Pull every line that holds the word "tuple" from the entries.

··· Information

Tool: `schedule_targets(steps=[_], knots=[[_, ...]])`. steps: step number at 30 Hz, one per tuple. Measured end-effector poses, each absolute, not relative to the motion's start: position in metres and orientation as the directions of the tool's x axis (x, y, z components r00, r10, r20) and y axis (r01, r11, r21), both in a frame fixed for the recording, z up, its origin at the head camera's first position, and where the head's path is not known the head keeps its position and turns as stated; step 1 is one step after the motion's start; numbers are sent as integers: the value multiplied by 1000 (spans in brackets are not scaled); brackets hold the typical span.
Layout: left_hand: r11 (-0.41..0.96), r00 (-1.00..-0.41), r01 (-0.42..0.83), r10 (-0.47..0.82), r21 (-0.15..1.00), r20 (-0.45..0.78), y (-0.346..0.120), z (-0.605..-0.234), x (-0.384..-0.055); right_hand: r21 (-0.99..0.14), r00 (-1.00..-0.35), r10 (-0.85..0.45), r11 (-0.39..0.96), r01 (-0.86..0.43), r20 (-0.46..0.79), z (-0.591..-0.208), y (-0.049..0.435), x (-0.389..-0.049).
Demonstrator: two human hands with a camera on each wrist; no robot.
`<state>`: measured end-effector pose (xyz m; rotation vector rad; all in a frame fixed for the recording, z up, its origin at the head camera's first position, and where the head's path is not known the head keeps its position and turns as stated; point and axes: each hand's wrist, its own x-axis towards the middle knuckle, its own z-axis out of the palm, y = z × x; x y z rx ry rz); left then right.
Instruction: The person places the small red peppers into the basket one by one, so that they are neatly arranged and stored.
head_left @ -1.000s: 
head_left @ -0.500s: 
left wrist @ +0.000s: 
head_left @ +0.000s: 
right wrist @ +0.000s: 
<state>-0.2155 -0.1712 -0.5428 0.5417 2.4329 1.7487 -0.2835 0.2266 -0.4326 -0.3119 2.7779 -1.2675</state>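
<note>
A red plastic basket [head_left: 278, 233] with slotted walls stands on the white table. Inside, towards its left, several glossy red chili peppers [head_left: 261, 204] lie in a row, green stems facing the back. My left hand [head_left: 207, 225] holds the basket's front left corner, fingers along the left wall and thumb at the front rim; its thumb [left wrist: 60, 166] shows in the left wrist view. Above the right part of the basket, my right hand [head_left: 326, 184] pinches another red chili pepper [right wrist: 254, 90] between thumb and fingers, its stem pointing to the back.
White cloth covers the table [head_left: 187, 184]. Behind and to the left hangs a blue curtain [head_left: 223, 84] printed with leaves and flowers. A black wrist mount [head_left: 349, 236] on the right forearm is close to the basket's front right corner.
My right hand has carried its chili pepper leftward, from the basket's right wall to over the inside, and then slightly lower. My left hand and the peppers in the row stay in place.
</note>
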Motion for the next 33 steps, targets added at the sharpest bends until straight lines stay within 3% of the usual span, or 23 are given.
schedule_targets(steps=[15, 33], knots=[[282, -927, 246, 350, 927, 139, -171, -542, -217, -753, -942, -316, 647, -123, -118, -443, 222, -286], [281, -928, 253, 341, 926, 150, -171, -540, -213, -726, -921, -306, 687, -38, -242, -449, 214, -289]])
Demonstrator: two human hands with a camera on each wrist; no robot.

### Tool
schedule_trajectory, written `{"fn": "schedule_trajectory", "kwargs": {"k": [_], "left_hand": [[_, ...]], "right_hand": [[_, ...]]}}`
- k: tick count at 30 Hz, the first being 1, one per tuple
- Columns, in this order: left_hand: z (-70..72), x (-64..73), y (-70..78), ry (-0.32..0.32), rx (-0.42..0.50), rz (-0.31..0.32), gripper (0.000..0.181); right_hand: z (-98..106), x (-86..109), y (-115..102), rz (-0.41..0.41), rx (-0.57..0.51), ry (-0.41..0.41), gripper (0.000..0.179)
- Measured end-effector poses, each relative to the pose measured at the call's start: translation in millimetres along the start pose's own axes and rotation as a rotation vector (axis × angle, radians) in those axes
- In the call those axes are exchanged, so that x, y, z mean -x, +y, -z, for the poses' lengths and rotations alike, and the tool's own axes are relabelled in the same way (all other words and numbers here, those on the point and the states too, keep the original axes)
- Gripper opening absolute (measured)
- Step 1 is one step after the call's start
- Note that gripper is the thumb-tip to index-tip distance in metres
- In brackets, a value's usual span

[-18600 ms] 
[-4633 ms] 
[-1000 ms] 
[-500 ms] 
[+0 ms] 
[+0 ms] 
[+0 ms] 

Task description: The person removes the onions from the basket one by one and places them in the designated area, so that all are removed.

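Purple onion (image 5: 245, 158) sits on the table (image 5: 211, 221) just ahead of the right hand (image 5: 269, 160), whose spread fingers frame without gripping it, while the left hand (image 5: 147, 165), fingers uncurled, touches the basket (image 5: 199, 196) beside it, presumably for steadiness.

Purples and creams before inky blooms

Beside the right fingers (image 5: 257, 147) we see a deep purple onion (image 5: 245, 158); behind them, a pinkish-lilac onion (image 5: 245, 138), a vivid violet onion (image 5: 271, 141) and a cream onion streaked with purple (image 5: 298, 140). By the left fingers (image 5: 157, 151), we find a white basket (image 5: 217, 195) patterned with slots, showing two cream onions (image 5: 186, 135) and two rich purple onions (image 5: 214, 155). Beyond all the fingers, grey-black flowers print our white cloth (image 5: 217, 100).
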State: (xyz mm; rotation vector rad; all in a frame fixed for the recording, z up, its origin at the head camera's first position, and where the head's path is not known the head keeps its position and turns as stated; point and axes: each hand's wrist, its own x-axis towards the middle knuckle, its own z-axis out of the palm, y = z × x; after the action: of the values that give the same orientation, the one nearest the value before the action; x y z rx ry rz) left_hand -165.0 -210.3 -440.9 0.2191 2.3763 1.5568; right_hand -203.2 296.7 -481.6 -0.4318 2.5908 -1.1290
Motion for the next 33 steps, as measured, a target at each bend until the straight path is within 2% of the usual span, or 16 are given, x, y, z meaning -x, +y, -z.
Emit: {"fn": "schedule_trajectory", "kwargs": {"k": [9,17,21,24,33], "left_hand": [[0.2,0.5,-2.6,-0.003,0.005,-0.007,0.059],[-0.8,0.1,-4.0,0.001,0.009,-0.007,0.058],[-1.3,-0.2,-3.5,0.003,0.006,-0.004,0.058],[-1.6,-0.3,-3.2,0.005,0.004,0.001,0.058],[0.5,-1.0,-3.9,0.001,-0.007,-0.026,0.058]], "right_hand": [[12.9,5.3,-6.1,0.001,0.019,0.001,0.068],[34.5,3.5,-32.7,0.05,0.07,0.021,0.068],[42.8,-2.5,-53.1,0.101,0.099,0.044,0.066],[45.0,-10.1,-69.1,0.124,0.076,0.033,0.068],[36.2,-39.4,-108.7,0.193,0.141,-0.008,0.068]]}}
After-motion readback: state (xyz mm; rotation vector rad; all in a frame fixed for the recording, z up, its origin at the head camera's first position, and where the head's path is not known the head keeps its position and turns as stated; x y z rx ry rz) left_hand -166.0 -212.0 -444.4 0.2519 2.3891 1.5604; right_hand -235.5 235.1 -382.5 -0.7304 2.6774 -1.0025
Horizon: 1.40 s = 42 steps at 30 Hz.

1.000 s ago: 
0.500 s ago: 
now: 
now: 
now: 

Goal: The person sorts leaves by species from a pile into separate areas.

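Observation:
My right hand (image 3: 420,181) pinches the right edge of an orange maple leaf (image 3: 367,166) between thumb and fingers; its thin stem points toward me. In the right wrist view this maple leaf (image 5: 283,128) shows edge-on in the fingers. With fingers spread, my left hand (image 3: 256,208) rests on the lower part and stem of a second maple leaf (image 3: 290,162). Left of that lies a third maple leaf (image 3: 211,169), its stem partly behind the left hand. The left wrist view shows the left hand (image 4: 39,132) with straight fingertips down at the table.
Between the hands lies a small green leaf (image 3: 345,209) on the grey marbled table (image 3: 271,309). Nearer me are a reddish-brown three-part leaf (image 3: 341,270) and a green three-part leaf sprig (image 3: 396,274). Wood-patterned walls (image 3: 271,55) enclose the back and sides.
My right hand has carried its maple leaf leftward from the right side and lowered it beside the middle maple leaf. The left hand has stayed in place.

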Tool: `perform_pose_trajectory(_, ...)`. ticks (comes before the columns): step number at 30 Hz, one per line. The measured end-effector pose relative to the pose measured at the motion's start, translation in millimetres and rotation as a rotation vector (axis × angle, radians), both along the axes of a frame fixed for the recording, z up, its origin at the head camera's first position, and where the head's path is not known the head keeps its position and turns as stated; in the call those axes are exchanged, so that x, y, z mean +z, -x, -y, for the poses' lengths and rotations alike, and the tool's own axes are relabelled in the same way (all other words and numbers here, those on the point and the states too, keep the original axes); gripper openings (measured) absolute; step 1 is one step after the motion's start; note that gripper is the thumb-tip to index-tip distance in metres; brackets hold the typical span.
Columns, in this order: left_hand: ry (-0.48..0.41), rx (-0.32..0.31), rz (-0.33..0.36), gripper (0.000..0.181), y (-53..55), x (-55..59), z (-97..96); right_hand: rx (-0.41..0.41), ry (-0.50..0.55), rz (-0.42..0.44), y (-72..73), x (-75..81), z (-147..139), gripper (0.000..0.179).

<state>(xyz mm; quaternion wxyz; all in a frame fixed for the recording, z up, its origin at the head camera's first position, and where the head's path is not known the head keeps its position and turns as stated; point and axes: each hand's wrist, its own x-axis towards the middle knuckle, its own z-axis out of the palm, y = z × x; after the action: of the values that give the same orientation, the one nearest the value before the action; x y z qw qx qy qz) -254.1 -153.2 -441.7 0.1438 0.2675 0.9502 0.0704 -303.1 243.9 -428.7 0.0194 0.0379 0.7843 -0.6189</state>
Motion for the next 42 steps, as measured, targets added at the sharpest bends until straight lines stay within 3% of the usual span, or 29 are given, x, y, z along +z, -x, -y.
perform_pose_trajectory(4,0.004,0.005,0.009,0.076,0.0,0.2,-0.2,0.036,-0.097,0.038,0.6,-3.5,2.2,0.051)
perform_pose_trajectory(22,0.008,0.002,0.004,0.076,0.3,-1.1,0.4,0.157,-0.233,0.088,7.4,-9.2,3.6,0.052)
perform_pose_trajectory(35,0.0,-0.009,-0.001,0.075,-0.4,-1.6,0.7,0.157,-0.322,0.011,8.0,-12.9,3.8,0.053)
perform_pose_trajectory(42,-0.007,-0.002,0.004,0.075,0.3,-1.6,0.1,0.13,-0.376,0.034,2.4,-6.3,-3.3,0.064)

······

Response area:
Tool: `schedule_targets(steps=[_], knots=[[_, ...]])`. steps: step number at 30 Hz, one per tuple. Measured end-effector poses, each absolute, not relative to the motion's start: position in metres and orientation as the directions of the tool's x axis (x, y, z components r00, r10, r20) and y axis (r01, r11, r21), both in a frame fixed for the recording, z up, its origin at the head camera's first position, and where the head's path is not known the head keeps its position and turns as stated; step 1 is one step after the motion's start; numbers are sent as integers: the value multiplied by 1000 (spans in brackets are not scaled); brackets hold the typical span.
- k: tick count at 30 Hz, the first being 1, one per tuple

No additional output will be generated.